### WHAT YOU WILL DO:
Reproduce the listing below exactly, beginning with its first line and ending with the line that holds "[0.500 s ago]"; pictures are not part of the copy.
(Beginning of DATASET SECTION)
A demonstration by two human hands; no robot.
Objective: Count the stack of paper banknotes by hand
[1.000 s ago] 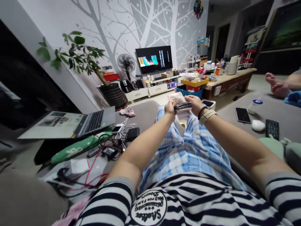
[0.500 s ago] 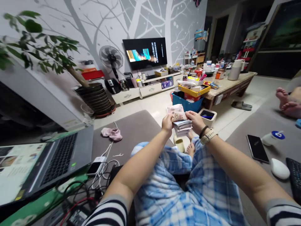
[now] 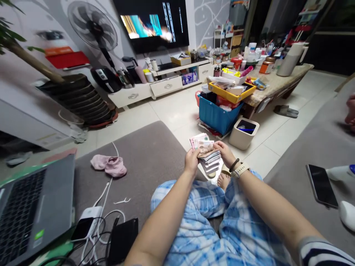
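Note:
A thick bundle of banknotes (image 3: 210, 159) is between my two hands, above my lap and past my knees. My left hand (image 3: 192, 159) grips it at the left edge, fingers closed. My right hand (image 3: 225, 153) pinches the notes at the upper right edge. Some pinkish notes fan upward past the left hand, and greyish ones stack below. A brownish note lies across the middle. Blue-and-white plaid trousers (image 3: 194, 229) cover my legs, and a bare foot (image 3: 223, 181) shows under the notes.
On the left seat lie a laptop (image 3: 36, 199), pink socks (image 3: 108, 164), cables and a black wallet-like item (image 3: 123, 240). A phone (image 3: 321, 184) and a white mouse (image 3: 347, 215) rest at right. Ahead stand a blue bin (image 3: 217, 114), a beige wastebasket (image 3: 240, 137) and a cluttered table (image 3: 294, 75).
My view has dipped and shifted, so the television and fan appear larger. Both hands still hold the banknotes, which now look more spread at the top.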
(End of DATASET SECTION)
### FINISHED EXERCISE:
A demonstration by two human hands; no robot.
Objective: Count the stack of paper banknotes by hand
[1.000 s ago] 
[0.500 s ago] 

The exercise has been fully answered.